Binary classification - Simplest classification task

I’ve created for myself the most basic classification task.

The input has 2 training examples with one feature as [[-1], [1]] and the outputs are [1, 0].
I’ve created Neural Network with 1 neuron with Linear activation function and the model’s uses Binary crossentropy loss.

Here’s the code of the described example.

features = np.array([[-1], [1.]], dtype=np.float16)
labels = np.array([1., 0.], dtype=np.float16)

model = tf.keras.models.Sequential([
    tf.keras.layers.Input(shape=(1,)),
    tf.keras.layers.Dense(1, activation='linear', dtype=tf.float16)
])

model.compile(
    optimizer=tf.keras.optimizers.Adam(1e-2),
    loss=tf.keras.losses.BinaryCrossentropy(from_logits=True),
    metrics='accuracy'
)

model.fit(features, labels, None, 100000)

If I am correct, this task should be fairly easy to train to 100%, meaning I can get loss equal to 0 (altough accuracy is 100%). But this model is unable to overfit the training data to have 0 loss (or predict probability exactly 1 for ‘-1’ and 0 for ‘1’).
Am I missing something? Or why doesn’t it converge to 0?

If I make from this task Linear regression task by switching the loss from BinaryCrossentropy to MeanSquaredError, the model then converges to zero.

A single dense layer with no hidden layer isn’t really an NN. It is just regression.

Try it without the logits, try different learning rate or iterations.

Yeah I did try a lot of things, but I wasn’t able to learn the regression.

Sorry, but i am currently on leave, and do not have ability to try your experiment.

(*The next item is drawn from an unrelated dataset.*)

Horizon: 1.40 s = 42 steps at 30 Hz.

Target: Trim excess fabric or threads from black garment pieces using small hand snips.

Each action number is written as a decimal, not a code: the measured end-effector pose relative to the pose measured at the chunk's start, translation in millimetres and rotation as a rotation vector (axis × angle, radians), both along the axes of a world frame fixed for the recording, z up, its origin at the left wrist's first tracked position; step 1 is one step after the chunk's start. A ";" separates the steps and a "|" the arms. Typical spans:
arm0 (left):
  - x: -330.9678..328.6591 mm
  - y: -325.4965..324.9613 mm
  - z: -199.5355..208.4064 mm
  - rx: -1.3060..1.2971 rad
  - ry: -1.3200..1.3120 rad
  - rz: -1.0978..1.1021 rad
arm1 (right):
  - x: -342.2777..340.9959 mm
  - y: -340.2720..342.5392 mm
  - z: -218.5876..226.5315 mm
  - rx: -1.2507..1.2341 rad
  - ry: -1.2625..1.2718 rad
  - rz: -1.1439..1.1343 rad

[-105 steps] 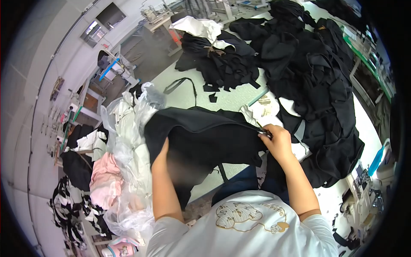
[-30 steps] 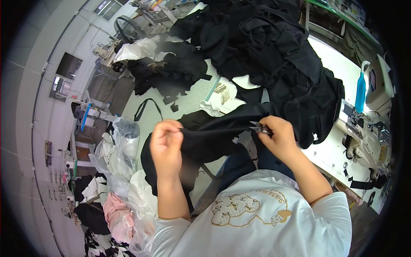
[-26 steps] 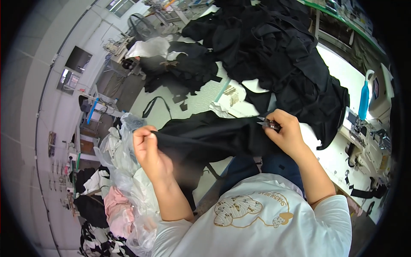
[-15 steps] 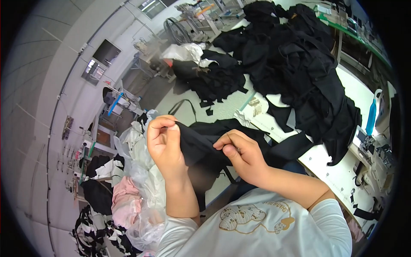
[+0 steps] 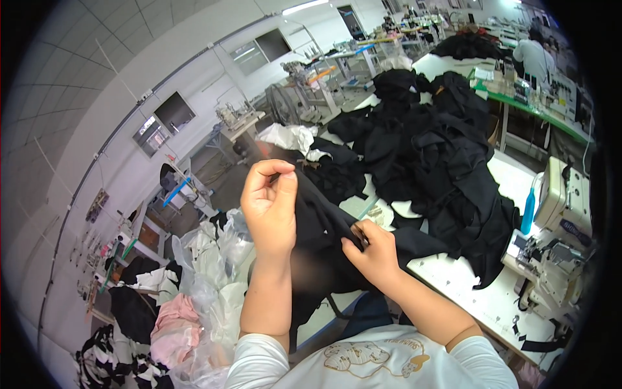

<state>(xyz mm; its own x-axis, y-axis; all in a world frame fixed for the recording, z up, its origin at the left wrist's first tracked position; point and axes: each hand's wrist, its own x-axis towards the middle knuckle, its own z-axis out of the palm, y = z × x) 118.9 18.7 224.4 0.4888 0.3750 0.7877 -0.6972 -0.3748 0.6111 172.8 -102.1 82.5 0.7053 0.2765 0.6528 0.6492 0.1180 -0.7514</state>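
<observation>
A piece of black fabric (image 5: 316, 228) is stretched up between my two hands and hangs down in front of my body. My left hand (image 5: 269, 202), raised higher, pinches its upper edge between thumb and fingertips. Lower and to the right, my right hand (image 5: 374, 251) is closed on the same cloth, its fingers curled in. Whether those curled fingers also hold something small is hard to make out.
A big heap of black cloth (image 5: 434, 136) covers the white table ahead. At right stands a sewing machine (image 5: 551, 240) with a blue-handled tool (image 5: 528, 211) beside it. Clear plastic bags (image 5: 214, 279) and pink cloth (image 5: 176, 329) lie at left. A person (image 5: 534, 61) works far back.
The view has tilted up, showing more of the room. My hands have spread a little farther apart, the left raised and the right lower, with the black fabric pulled longer between them.
</observation>
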 end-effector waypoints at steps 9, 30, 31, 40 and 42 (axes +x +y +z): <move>-25.0 24.1 45.4 -0.115 -0.153 0.005 | 61.1 -122.9 72.1 -0.254 0.325 0.434; -68.4 133.2 -8.8 -0.495 -0.099 0.118 | 148.9 -148.1 112.6 -0.155 0.402 0.634; -66.5 139.6 -16.1 -0.497 -0.045 0.185 | 144.6 -139.1 116.5 -0.167 0.394 0.650; -2.7 58.5 -70.1 0.370 0.417 -0.193 | 93.7 -61.0 142.8 -0.394 0.407 0.772; 4.1 20.9 -78.6 0.155 0.370 -0.544 | 87.9 -37.8 139.2 -0.460 0.444 0.866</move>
<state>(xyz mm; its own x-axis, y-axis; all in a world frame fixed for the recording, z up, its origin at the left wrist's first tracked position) 123.0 39.6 145.8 0.8241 -0.1047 0.5568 -0.5664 -0.1328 0.8134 260.7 -139.9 221.8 0.2998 0.9495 0.0928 0.1389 0.0528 -0.9889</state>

@Michal_Majk_Ritcherd, were you able to make progress on this experiment?

Yes, I was.
I needed way higher learning rate (2.55).

But this did not work using tf.float32 and tf.float64, there I needed some changes as follows:
I’ve created new model with 1 hidden layer with 6 neurons (ReLU activation) and set pretty high learning rate (1.29) and was able to train the NN. Although it depends on the parameter’s initialization.
In one run I an able to train the NN in just 10 epochs, in another I wasn’t able (Tried 300 000 epochs and possibly it would learn with far more).

But still wondering why I am not able to train these 2 scenarios the same way as with tf.float16, meaning with just output layer…

That’s not unusual for neural networks. Their cost function is not convex, so you can get a local minimum.

What weight and bias values did you get when it did converge?

Just FYI, I used your data set of two examples, using both logistic regression and an NN with one hidden layer, implemented in a different toolset, and it converged very quickly.

When it converged, I got weight = [[-70.1]] and bias [-16.4]. With another run I get another different params, which is expected.

implemented in a different toolset, and it converged very quickly

What toolset did you use? Still I am not sure why I can’t train on the Logistic regression with different data type such as tf.float32 and tf.float64. I know that the updates will be small, but in my cases it gets stuck and don’t change at all…

Anyway thanks for your time.

I don’t think the size of the float data has anything to do with your issue.

I agree with you, maybe I have bug somewhere in my code :smiley: